### Exercise instructions
Track down every line below that holds "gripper" and copy it.

[Given records Boundary: Start]

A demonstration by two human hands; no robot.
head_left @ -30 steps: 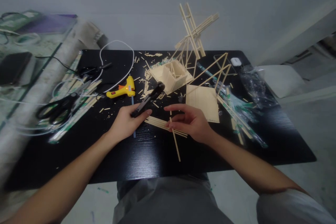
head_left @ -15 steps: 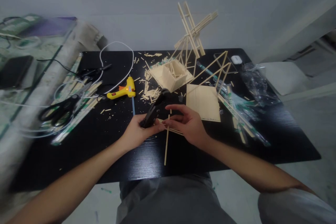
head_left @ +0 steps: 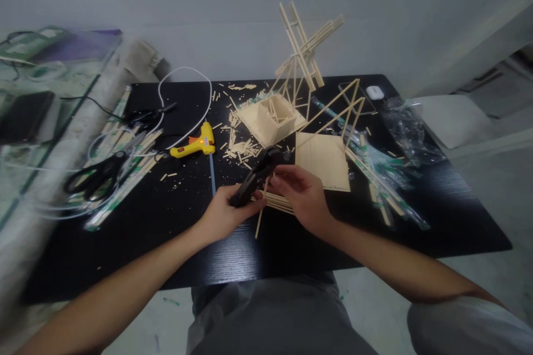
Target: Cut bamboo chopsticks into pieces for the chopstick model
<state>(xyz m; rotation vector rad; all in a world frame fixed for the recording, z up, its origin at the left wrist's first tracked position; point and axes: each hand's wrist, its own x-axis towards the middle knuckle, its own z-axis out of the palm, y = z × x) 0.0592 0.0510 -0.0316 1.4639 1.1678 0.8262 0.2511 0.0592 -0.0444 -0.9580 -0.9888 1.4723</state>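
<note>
My left hand (head_left: 225, 212) is closed around a black hand tool (head_left: 254, 178), which tilts up toward the right; blur hides its exact kind. My right hand (head_left: 306, 194) pinches a thin wooden stick (head_left: 260, 219) near its upper part, close to the tool. The stick's lower end points down toward me. Beneath and between the hands lie several wooden sticks (head_left: 281, 203) side by side. Just beyond is a wooden box (head_left: 270, 122) on a square base, with a cross-shaped stick structure (head_left: 306, 47) behind it.
A yellow glue gun (head_left: 194, 145) lies at left with a blue glue stick in it. Black scissors (head_left: 97, 175) rest on bundled sticks. At right are a wooden sheet with a stick frame (head_left: 322, 162), wrapped sticks (head_left: 383, 188) and a white earbud case (head_left: 375, 92). Wood offcuts (head_left: 244, 147) litter the table.
The stick has shifted up and left, so less of it hangs below the hands. The black tool has moved slightly right. My right hand's fingers have curled in closer.
</note>
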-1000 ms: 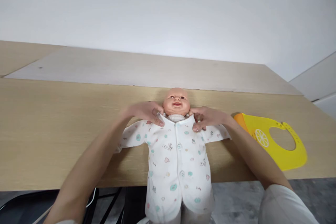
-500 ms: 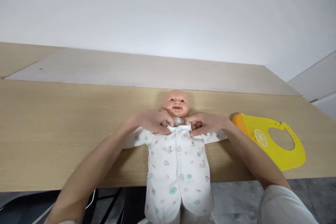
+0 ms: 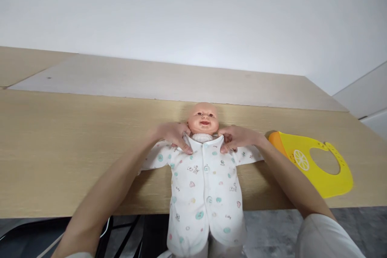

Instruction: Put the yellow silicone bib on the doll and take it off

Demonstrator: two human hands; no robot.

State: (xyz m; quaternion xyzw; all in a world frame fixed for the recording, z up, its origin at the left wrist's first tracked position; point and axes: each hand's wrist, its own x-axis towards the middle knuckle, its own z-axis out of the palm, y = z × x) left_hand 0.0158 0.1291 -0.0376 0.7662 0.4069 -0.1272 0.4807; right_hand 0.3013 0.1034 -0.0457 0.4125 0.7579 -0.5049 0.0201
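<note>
Stretching legs (image 3: 214,250) past the front edge of the table (image 3: 75,181), had the doll (image 3: 203,123) lying face up, long axis running away from the camera, in a white printed top (image 3: 193,193). Had sleeves (image 3: 159,157) spread sideways across the wood. Saw a yellow bib (image 3: 331,183) at right, neck opening pointing right. Held the top's collar (image 3: 208,145) with left hand (image 3: 175,134) and right hand (image 3: 237,137), each pinched closed on cloth, fingers partly hidden. Pointed head (image 3: 202,109) toward the wall (image 3: 193,20).

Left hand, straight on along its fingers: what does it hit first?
Probably the pale cloth at the neck of the doll, just inside the white shirt that the left hand pinches. Depth is unclear in this single view; it might pass above.
</note>
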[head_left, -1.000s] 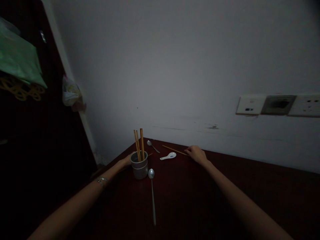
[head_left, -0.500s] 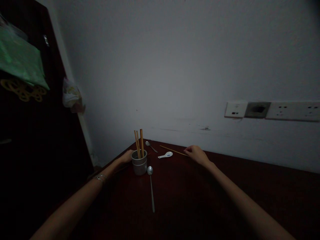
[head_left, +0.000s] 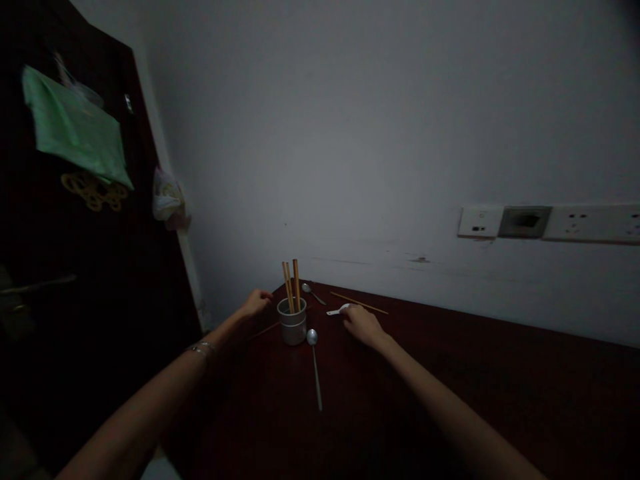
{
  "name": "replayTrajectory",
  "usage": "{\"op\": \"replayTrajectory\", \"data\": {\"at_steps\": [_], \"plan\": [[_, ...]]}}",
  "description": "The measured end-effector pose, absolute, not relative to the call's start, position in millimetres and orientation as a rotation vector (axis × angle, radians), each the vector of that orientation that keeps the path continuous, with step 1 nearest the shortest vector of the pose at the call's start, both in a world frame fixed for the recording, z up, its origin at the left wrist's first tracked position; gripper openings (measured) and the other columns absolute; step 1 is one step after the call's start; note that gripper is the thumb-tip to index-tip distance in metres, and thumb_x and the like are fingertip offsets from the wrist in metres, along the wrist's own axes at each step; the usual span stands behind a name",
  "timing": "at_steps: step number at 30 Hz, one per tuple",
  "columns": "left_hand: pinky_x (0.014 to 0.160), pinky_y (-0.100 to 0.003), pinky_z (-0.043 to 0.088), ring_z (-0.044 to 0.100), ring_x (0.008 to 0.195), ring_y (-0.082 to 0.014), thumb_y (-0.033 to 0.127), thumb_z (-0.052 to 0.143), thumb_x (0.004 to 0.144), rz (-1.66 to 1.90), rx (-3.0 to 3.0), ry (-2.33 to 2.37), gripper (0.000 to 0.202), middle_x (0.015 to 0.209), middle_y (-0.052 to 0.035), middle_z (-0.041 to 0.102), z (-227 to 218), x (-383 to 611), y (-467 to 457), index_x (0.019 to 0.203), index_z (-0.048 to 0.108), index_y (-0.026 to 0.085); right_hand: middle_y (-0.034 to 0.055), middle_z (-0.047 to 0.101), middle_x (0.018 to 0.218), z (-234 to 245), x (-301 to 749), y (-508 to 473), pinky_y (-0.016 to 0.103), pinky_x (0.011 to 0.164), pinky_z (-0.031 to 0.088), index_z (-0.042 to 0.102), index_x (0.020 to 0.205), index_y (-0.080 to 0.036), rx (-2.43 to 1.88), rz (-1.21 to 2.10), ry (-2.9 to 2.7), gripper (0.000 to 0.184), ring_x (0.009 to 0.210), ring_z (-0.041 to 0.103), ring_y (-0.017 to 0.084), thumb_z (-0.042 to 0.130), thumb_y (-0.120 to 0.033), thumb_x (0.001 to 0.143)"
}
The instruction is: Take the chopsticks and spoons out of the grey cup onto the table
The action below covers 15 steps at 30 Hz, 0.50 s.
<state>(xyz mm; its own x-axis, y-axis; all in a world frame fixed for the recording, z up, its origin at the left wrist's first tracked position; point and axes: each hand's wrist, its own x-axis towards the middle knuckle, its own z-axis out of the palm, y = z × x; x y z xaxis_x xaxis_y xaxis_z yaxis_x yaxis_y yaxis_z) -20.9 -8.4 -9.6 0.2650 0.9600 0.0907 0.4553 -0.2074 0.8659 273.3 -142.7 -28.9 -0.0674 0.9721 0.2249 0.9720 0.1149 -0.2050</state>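
Note:
My right hand (head_left: 363, 325) is closed at the white soup spoon (head_left: 334, 313), its fingers hiding most of the bowl while the short handle shows to the left. My left hand (head_left: 257, 303) is off to the left of a grey metal cup (head_left: 293, 328), holding nothing, with fingers stretched toward the cup and apart from it. Several chopsticks (head_left: 296, 283) stand in the cup. A single chopstick (head_left: 360, 303) lies beyond my right hand. In front of the cup lies a long-handled metal spoon (head_left: 316, 373); a smaller metal spoon (head_left: 314, 294) rests behind it.
Another thin stick (head_left: 265, 330) lies left of the cup, partly hidden. The dark red table (head_left: 475, 353) meets a grey wall with sockets (head_left: 525, 222) on the right. At the left is a dark door (head_left: 120, 267) with a green cloth (head_left: 80, 127) hanging on it.
My right hand has let go of the chopstick and moved left to the soup spoon. My left hand has come away from the cup. The view has shifted slightly left.

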Motion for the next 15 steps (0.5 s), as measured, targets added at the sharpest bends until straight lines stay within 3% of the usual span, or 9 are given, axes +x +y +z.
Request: {"op": "replayTrajectory", "data": {"at_steps": [6, 15], "plan": [[0.047, -0.020, 0.036, 0.048, 0.051, -0.0106, 0.013, 0.050, 0.067, 0.910, 1.873, 1.435, 0.024, 0.062, -0.0015, 0.058, -6, -23, -2, 0.088, 0.060, 0.009, 0.0096, 0.052, 0.120, -38, 255, -98, 0.032, 0.082, 0.041, 0.053, 0.116, -0.020, -1.853, -0.130, -2.325, 0.042, 0.111, 0.043, 0.024, 0.040, -0.007, 0.078], [0.045, -0.021, 0.034, 0.046, 0.049, -0.0097, 0.014, 0.047, 0.069, 0.840, 1.875, 1.433, 0.026, 0.066, -0.0020, 0.056, -12, -25, -1, 0.091, 0.059, 0.009, 0.0131, 0.063, 0.104, -41, 261, -71, 0.030, 0.083, 0.040, 0.063, 0.099, -0.016, -1.899, -0.062, -2.446, 0.028, 0.101, 0.056, 0.021, 0.042, -0.013, 0.083]]}}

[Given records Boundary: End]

### Answer for this exercise
  "description": "The measured end-effector pose, absolute, not relative to the call's start, position in millimetres and orientation as a rotation vector (axis × angle, radians), each the vector of that orientation that keeps the path continuous, with step 1 nearest the shortest vector of the pose at the call's start, both in a world frame fixed for the recording, z up, its origin at the left wrist's first tracked position; gripper openings (measured) and the other columns absolute; step 1 is one step after the call's start; note that gripper is the thumb-tip to index-tip distance in metres, and thumb_x and the like are fingertip offsets from the wrist in metres, along the wrist's own axes at each step; the usual span stands behind a name",
  "columns": "left_hand: pinky_x (0.014 to 0.160), pinky_y (-0.100 to 0.003), pinky_z (-0.043 to 0.088), ring_z (-0.044 to 0.100), ring_x (0.008 to 0.195), ring_y (-0.082 to 0.014), thumb_y (-0.033 to 0.127), thumb_z (-0.052 to 0.143), thumb_x (0.004 to 0.144), rz (-1.66 to 1.90), rx (-3.0 to 3.0), ry (-2.33 to 2.37), gripper (0.000 to 0.202), middle_x (0.015 to 0.209), middle_y (-0.052 to 0.035), middle_z (-0.041 to 0.102), z (-227 to 218), x (-383 to 611), y (-467 to 457), index_x (0.019 to 0.203), index_z (-0.048 to 0.108), index_y (-0.026 to 0.085); right_hand: middle_y (-0.034 to 0.055), middle_z (-0.047 to 0.101), middle_x (0.018 to 0.218), z (-234 to 245), x (-301 to 749), y (-508 to 473), pinky_y (-0.016 to 0.103), pinky_x (0.011 to 0.164), pinky_z (-0.031 to 0.088), index_z (-0.042 to 0.102), index_x (0.020 to 0.205), index_y (-0.080 to 0.036), rx (-2.43 to 1.88), rz (-1.21 to 2.10), ry (-2.9 to 2.7), gripper (0.000 to 0.184), ring_x (0.009 to 0.210), ring_z (-0.041 to 0.103), ring_y (-0.017 to 0.084), thumb_z (-0.042 to 0.130), thumb_y (-0.120 to 0.033), thumb_x (0.001 to 0.143)"

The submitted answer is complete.